WORK REQUEST: Repeat the data in full. No line may differ from the original.

DATA:
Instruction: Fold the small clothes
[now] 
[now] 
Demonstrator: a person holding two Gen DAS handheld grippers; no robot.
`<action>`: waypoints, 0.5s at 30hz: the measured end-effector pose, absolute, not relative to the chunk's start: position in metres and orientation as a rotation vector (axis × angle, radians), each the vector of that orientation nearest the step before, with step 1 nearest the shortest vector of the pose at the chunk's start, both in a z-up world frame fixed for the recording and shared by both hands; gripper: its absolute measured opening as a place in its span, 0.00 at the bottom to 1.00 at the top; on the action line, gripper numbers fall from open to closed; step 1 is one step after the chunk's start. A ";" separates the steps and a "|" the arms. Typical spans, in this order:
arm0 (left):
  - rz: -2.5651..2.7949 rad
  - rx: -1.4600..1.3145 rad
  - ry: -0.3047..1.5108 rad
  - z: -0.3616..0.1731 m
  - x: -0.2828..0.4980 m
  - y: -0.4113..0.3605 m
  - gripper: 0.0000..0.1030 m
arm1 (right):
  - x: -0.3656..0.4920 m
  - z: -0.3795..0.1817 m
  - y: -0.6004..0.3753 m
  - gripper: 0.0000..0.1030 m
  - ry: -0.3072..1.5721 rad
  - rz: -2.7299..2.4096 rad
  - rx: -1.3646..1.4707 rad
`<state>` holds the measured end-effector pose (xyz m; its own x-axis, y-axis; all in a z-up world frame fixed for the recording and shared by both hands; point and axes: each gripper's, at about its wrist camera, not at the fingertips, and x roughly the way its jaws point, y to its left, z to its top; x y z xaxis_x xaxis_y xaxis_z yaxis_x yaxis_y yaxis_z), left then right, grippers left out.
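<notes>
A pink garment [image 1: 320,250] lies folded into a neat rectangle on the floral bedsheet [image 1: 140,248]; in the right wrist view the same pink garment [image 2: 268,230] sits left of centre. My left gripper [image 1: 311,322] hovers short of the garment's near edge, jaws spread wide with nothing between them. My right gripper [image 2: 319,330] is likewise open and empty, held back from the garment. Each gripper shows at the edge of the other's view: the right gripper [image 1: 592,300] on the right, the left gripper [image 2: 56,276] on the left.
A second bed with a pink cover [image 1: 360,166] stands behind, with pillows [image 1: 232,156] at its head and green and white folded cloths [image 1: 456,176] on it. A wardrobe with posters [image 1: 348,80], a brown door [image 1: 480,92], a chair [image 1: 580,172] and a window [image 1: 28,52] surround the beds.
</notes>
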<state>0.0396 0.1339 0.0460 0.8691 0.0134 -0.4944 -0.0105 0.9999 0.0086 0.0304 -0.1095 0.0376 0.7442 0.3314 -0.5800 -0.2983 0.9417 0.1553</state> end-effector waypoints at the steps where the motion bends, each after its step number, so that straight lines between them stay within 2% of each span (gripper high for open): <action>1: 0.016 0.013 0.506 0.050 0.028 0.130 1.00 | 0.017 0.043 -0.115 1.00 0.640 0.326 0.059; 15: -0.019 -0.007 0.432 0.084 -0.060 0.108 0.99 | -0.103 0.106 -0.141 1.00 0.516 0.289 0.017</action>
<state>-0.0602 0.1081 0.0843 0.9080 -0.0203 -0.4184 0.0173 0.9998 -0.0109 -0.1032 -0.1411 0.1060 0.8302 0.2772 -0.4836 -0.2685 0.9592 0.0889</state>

SOLUTION TO THE PROBLEM:
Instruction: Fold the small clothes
[now] 
[now] 
Demonstrator: a person holding two Gen DAS handheld grippers; no robot.
`<action>`: waypoints, 0.5s at 30hz: the measured end-effector pose, absolute, not relative to the chunk's start: position in metres and orientation as a rotation vector (axis × angle, radians), each the vector of that orientation nearest the step before, with step 1 nearest the shortest vector of the pose at the chunk's start, both in a z-up world frame fixed for the recording and shared by both hands; gripper: its absolute measured opening as a place in its span, 0.00 at the bottom to 1.00 at the top; on the action line, gripper numbers fall from open to closed; step 1 is one step after the chunk's start. A ";" separates the steps and a "|" the arms. Typical spans, in this order:
arm0 (left):
  - rz: -2.5651..2.7949 rad
  - rx: -1.4600..1.3145 rad
  - ry: -0.3047..1.5108 rad
  - z: -0.3616..0.1731 m
  - x: -0.2828..0.4980 m
  - y: -0.4113..0.3605 m
  - gripper: 0.0000..0.1030 m
arm1 (right):
  - x: -0.3656..0.4920 m
  - z: -0.3795..0.1817 m
  - y: -0.6004..0.3753 m
  - gripper: 0.0000..0.1030 m
  - ry: -0.3072..1.5721 rad
  - rz: -2.7299..2.4096 rad
  - rx: -1.3646..1.4707 rad
`<state>` holds the measured end-effector pose (xyz m; its own x-axis, y-axis; all in a z-up world frame fixed for the recording and shared by both hands; point and axes: each gripper's, at about its wrist camera, not at the fingertips, and x roughly the way its jaws point, y to its left, z to its top; x y z xaxis_x xaxis_y xaxis_z yaxis_x yaxis_y yaxis_z), left then right, grippers left out.
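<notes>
A pink garment [image 1: 320,250] lies folded into a neat rectangle on the floral bedsheet [image 1: 140,248]; in the right wrist view the same pink garment [image 2: 268,230] sits left of centre. My left gripper [image 1: 311,322] hovers short of the garment's near edge, jaws spread wide with nothing between them. My right gripper [image 2: 319,330] is likewise open and empty, held back from the garment. Each gripper shows at the edge of the other's view: the right gripper [image 1: 592,300] on the right, the left gripper [image 2: 56,276] on the left.
A second bed with a pink cover [image 1: 360,166] stands behind, with pillows [image 1: 232,156] at its head and green and white folded cloths [image 1: 456,176] on it. A wardrobe with posters [image 1: 348,80], a brown door [image 1: 480,92], a chair [image 1: 580,172] and a window [image 1: 28,52] surround the beds.
</notes>
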<state>0.0396 0.1339 0.0460 0.8691 0.0134 -0.4944 -0.0105 0.9999 0.0086 0.0304 -0.1095 0.0376 0.7442 0.3314 -0.5800 -0.2983 0.9417 0.1553</state> end-effector waypoints at the steps where the motion bends, each after its step number, so that straight lines between them stay within 2% of each span (gripper high for open): <action>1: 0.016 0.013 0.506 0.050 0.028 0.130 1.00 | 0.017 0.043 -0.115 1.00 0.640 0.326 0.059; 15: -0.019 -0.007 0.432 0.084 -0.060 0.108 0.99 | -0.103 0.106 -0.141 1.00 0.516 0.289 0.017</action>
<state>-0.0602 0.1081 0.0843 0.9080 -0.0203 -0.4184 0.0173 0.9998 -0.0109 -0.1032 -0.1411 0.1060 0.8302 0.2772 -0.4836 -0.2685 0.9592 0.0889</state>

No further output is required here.